Coverage of Caliper was begun with a Buy rating and a $10 price target, and Bolan noted potential rewards from "the fast growing" use of preparative and analytical microfluidics technologies for next-generation sequencing. In particular, Caliper's LabChip XT platform should benefit from a next-gen sequencing market expected to grow more than 30 percent during the next three to five years.
Late last year, Caliper inked a co-marketing deal with Illumina to provide LabChip platforms for use with Illumina's Genome Analyzer and HiSeq 2000 systems.
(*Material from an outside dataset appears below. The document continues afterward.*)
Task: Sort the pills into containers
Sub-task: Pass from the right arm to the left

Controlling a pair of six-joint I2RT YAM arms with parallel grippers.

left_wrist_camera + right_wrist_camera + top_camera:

With Illumina's 60 percent capture of the next-gen sequencing market, "we believe the uptake of Caliper's LabChip platforms could be quite substantial," Bolan said.
Caliper is now sitting on $34 million in cash with no debt, he added, and with its 2010 purchase of Cambridge Research & Instrumentation fully integrated, it may be ready to pursue other acquisitions.
He also noted Caliper's "strong market presence" in preclinical imaging and said that Caliper could benefit from wider use of such technology by biopharma sponsors.
Bolan estimated Caliper's adjusted EPS for 2011 to be $.07 on revenues of $151.3 million.
Bolan initiated coverage of WaferGen with an Accumulate rating and a $.62 price target, saying the company is "an emerging story with many risks of successful commercialization of its proprietary SmartChip system."
WaferGen, he said, "appears to be gaining solid traction within the academic research community and should benefit within the for-profit healthcare end markets as key academic opinion leaders publish an increasing number of studies" using the SmartChip technologies.
However, while the SmartChip technology is "intriguing," the jury is still out on WaferGen's ability to get key opinion leaders on board, Bolan said, and until that happens, "we find it difficult to stress test our WaferGen financial model to a point that would yield an incredibly steep trajectory for profitability, and thus, a compelling target valuation for WaferGen shares."
He estimated WaferGen's 2011 loss per share at $.25 on $5.3 million in revenues.
Lastly, Bolan initiated coverage of Waters with a Neutral rating and a $77 price target.
While the company has been a dominant presence in the liquid chromatography space and in the past generated "some of the highest operating margins in the life science space … we believe Waters has reached the summit of operational maturity, and thus, we see only marginal improvement in operating margins going forward," Bolan said.
He noted the potential sales growth of the company's Acquity UPLC and the Acquity UPLC H-Class systems, particularly in China and Latin America, but also said that Waters could suffer from its exposure to the "increasingly challenging business environment for biopharma companies."
With biopharma R&D expected to be essentially flat through 2014, "procurement departments … will likely come under increasing pressure to control costs, which may stretch out new and replacement purchases," Bolan said, adding that large pharma's use of contract research organizations may further "blunt the frequency of product placements."
Bolan forecast Waters' 2011 EPS at $4.80 with revenues of $1.85 billion.